§ TASK DESCRIPTION
Each line of the listing below should come back exactly as it is.

========

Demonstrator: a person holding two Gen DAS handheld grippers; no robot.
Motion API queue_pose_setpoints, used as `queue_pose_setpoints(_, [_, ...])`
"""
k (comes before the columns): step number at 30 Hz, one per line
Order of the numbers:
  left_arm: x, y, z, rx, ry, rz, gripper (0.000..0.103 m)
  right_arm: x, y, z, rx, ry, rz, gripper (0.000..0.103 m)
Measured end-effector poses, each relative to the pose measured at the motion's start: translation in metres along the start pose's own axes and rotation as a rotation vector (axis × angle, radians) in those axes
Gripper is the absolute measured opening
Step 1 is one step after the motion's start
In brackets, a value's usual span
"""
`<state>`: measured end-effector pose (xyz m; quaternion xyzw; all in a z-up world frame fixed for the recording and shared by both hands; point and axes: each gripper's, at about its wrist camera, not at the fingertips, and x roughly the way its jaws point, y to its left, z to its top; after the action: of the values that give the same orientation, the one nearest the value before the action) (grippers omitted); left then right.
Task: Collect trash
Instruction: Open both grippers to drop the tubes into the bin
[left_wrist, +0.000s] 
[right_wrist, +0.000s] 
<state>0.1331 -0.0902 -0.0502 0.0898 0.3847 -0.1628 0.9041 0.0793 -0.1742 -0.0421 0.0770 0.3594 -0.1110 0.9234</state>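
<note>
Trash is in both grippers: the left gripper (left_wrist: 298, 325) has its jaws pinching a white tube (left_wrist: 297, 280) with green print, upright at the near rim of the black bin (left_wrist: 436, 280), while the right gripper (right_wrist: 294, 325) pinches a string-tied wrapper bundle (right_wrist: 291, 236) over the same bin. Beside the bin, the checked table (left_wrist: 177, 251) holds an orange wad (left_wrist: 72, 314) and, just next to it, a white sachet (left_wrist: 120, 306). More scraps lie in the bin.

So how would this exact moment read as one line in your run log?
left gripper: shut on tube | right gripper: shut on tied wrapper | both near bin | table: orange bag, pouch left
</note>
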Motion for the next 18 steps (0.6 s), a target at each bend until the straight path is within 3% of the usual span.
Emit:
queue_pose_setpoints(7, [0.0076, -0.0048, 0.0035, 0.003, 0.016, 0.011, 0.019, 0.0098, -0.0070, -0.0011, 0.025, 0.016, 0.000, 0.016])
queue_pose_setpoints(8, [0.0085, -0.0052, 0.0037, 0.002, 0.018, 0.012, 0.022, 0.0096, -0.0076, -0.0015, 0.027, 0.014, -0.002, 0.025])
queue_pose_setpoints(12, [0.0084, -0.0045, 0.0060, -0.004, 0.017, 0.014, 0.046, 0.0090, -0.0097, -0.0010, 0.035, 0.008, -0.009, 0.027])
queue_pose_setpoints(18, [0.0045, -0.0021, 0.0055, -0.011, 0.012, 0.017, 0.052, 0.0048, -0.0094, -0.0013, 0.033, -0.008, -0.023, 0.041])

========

§ WRITTEN SOLUTION
Demonstrator: a person holding two Gen DAS handheld grippers; no robot.
Motion API queue_pose_setpoints, used as `queue_pose_setpoints(_, [_, ...])`
"""
k (comes before the columns): step number at 30 Hz, one per line
Order of the numbers:
  left_arm: x, y, z, rx, ry, rz, gripper (0.000..0.103 m)
  right_arm: x, y, z, rx, ry, rz, gripper (0.000..0.103 m)
Measured end-effector poses, each relative to the pose measured at the motion's start: translation in metres along the start pose's own axes and rotation as a rotation vector (axis × angle, radians) in those axes
Gripper is the absolute measured opening
Step 1 is one step after the motion's start
In brackets, a value's usual span
"""
`<state>`: measured end-effector pose (xyz m; quaternion xyzw; all in a z-up world frame fixed for the recording and shared by both hands; point and axes: each gripper's, at about its wrist camera, not at the fingertips, and x roughly the way its jaws point, y to its left, z to its top; after the action: of the values that give the same orientation, the one nearest the value before the action) (grippers omitted); left then right.
Task: Collect trash
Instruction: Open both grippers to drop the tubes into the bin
[left_wrist, +0.000s] 
[right_wrist, +0.000s] 
<state>0.1331 -0.0902 -0.0502 0.0898 0.3847 -0.1628 0.9041 0.0793 -0.1742 -0.0421 0.0770 0.3594 -0.1110 0.9234</state>
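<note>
Trash is in both grippers: the left gripper (left_wrist: 298, 325) has its jaws pinching a white tube (left_wrist: 297, 280) with green print, upright at the near rim of the black bin (left_wrist: 436, 280), while the right gripper (right_wrist: 294, 325) pinches a string-tied wrapper bundle (right_wrist: 291, 236) over the same bin. Beside the bin, the checked table (left_wrist: 177, 251) holds an orange wad (left_wrist: 72, 314) and, just next to it, a white sachet (left_wrist: 120, 306). More scraps lie in the bin.

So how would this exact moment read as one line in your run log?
left gripper: shut on tube | right gripper: shut on tied wrapper | both near bin | table: orange bag, pouch left
</note>
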Motion for the next 18 steps (0.6 s), a target at each bend until the straight path is within 3% of the usual span.
Emit:
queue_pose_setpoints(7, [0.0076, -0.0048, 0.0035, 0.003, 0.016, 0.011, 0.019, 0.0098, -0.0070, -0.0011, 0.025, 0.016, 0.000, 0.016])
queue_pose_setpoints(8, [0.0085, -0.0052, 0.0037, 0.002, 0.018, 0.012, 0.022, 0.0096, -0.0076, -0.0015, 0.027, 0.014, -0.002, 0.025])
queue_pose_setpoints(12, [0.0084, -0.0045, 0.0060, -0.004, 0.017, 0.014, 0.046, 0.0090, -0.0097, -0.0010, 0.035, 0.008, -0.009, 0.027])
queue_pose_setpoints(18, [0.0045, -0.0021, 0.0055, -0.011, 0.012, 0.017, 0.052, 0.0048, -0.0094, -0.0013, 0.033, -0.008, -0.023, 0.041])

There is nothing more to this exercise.